__PROBLEM STATEMENT__.
Write out all the data again, exactly as it stands.

----

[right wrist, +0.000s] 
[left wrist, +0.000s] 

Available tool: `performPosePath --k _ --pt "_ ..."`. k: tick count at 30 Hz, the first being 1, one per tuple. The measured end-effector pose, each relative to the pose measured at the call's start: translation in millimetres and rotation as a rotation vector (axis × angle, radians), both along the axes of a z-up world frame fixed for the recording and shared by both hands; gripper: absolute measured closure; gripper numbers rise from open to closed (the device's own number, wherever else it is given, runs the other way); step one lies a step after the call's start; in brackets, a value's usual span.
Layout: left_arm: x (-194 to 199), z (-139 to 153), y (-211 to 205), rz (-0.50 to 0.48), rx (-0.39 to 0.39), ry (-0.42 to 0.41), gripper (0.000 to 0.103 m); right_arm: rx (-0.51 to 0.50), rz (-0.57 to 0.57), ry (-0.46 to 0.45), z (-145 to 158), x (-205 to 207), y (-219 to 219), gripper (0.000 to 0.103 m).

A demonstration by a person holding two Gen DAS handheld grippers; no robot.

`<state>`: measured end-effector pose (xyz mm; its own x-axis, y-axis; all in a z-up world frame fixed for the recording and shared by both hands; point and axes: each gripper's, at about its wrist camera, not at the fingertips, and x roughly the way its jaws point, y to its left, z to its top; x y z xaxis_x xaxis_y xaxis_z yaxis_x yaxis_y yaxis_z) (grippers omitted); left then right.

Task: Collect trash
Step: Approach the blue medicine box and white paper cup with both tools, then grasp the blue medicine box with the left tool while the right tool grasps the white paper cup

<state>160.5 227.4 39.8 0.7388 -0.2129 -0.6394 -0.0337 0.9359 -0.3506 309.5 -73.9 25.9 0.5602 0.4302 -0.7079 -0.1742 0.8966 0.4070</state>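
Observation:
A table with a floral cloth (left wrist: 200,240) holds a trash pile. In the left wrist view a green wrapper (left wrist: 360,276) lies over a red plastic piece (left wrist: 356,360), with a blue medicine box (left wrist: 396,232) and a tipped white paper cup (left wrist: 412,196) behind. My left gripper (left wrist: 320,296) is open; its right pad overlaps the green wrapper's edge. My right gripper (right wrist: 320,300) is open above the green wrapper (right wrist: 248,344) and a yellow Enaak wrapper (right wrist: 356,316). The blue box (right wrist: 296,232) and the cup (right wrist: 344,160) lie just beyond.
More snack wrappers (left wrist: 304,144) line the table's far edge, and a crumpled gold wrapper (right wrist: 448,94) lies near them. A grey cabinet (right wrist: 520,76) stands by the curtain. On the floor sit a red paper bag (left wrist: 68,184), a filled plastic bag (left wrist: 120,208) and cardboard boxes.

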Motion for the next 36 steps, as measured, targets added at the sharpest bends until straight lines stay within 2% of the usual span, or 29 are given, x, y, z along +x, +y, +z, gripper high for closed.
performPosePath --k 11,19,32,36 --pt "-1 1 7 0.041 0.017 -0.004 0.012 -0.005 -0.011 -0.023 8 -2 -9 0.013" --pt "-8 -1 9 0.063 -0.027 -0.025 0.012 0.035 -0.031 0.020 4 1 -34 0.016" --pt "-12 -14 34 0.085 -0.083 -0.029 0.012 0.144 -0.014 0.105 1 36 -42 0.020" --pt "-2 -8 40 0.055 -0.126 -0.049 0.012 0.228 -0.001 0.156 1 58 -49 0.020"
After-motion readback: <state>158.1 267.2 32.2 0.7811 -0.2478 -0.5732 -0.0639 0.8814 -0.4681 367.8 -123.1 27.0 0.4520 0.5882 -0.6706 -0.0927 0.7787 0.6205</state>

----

__RESULT__.
[right wrist, +0.000s] 
[left wrist, +0.000s] 

Available tool: `performPosePath --k _ --pt "_ ..."`. k: tick count at 30 Hz, the first being 1, one per tuple. The measured end-effector pose, each relative to the pose measured at the call's start: translation in millimetres and rotation as a rotation vector (axis × angle, radians), both along the axes of a z-up world frame fixed for the recording and shared by both hands; gripper: absolute measured closure; gripper numbers rise from open to closed (the device's own number, wherever else it is given, runs the other way); step one lies a step after the call's start; in brackets, a value's usual span.
Layout: left_arm: x (-194 to 199), z (-139 to 153), y (-211 to 205), rz (-0.50 to 0.48), rx (-0.39 to 0.39), ry (-0.42 to 0.41), gripper (0.000 to 0.103 m); right_arm: rx (-0.51 to 0.50), rz (-0.57 to 0.57), ry (-0.46 to 0.45), z (-145 to 158), x (-205 to 207), y (-219 to 219), gripper (0.000 to 0.103 m).

A demonstration by a person holding two Gen DAS handheld grippers; no robot.

`<state>`: measured end-effector pose (xyz mm; its own x-axis, y-axis; all in a z-up world frame fixed for the recording and shared by both hands; point and axes: each gripper's, at about its wrist camera, not at the fingertips, and x roughly the way its jaws point, y to its left, z to its top; x y z xaxis_x xaxis_y xaxis_z yaxis_x yaxis_y yaxis_z) (grippers omitted); left then right.

Task: Collect trash
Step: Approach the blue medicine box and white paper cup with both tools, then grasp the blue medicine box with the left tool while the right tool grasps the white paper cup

<state>160.5 227.4 39.8 0.7388 -0.2129 -0.6394 -0.0337 0.9359 -0.3506 309.5 -73.9 25.9 0.5602 0.4302 -0.7079 -0.1742 0.8966 0.4070</state>
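Observation:
A table with a floral cloth (left wrist: 200,240) holds a trash pile. In the left wrist view a green wrapper (left wrist: 360,276) lies over a red plastic piece (left wrist: 356,360), with a blue medicine box (left wrist: 396,232) and a tipped white paper cup (left wrist: 412,196) behind. My left gripper (left wrist: 320,296) is open; its right pad overlaps the green wrapper's edge. My right gripper (right wrist: 320,300) is open above the green wrapper (right wrist: 248,344) and a yellow Enaak wrapper (right wrist: 356,316). The blue box (right wrist: 296,232) and the cup (right wrist: 344,160) lie just beyond.
More snack wrappers (left wrist: 304,144) line the table's far edge, and a crumpled gold wrapper (right wrist: 448,94) lies near them. A grey cabinet (right wrist: 520,76) stands by the curtain. On the floor sit a red paper bag (left wrist: 68,184), a filled plastic bag (left wrist: 120,208) and cardboard boxes.
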
Motion for the next 36 steps, as measured, targets added at the sharpest bends until straight lines stay within 2% of the usual span, or 29 are given, x, y, z along +x, +y, +z, gripper high for closed.
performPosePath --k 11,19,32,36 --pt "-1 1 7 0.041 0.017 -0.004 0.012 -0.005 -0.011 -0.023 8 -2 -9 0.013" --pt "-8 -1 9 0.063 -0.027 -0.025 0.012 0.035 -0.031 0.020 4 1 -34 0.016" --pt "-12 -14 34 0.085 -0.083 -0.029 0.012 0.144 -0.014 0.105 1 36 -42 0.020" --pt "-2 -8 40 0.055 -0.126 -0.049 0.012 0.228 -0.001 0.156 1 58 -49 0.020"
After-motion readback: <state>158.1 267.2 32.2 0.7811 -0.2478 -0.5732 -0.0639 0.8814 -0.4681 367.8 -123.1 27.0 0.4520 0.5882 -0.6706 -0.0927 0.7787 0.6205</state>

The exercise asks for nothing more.